The task: Show every line of the data that includes the word "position".

Dataset excerpt:
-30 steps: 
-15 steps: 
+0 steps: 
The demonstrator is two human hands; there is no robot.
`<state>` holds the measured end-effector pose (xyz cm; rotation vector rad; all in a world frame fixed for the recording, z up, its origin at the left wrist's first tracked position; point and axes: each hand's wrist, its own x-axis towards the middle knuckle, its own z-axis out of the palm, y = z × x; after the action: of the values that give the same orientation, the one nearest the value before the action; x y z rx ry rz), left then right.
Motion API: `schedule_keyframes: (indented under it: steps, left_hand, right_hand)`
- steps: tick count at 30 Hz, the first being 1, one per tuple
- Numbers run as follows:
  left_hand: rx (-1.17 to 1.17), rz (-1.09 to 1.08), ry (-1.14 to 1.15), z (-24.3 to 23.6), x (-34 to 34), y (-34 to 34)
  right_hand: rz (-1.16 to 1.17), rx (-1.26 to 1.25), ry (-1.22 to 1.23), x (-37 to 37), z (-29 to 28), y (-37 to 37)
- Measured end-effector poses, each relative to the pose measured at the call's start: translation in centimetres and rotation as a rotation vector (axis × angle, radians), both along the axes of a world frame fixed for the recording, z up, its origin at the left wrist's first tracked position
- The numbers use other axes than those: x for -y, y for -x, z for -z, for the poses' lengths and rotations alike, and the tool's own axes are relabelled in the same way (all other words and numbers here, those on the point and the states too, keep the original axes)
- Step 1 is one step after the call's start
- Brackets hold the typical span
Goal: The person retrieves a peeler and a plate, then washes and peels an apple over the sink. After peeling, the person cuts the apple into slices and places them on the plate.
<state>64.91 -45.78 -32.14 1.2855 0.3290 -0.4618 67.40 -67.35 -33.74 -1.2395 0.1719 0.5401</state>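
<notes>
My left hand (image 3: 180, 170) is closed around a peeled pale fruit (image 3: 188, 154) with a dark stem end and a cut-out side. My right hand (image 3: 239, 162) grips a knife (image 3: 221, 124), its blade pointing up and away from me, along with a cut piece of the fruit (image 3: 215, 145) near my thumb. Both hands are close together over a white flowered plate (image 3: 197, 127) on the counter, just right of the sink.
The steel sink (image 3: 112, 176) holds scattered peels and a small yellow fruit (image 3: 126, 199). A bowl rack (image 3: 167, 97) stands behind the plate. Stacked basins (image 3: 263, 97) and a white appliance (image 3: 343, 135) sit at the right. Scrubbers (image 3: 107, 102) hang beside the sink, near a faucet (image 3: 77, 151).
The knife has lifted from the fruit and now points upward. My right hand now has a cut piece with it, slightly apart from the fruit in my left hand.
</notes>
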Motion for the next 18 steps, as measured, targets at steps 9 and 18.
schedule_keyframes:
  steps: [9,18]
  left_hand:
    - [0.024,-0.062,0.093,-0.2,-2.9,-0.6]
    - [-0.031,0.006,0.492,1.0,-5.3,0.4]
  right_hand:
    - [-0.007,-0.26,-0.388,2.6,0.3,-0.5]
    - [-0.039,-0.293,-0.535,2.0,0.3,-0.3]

Answer to the problem:
`<state>` holds the measured end-effector pose (xyz cm; rotation vector rad; all in a world frame fixed for the recording, z up, its origin at the left wrist's first tracked position; point and axes: each hand's wrist, its own x-axis towards the middle knuckle, its own z-axis out of the palm, y = z × x; after the action: of the values that give the same orientation, the one nearest the value before the action; x y z rx ry rz), left then right.
- Measured end-effector poses, each relative to the pose measured at the call's start: translation in centimetres and rotation as a rotation vector (axis × angle, radians), both along the axes of a world frame fixed for the recording, z up, its origin at the left wrist's first tracked position

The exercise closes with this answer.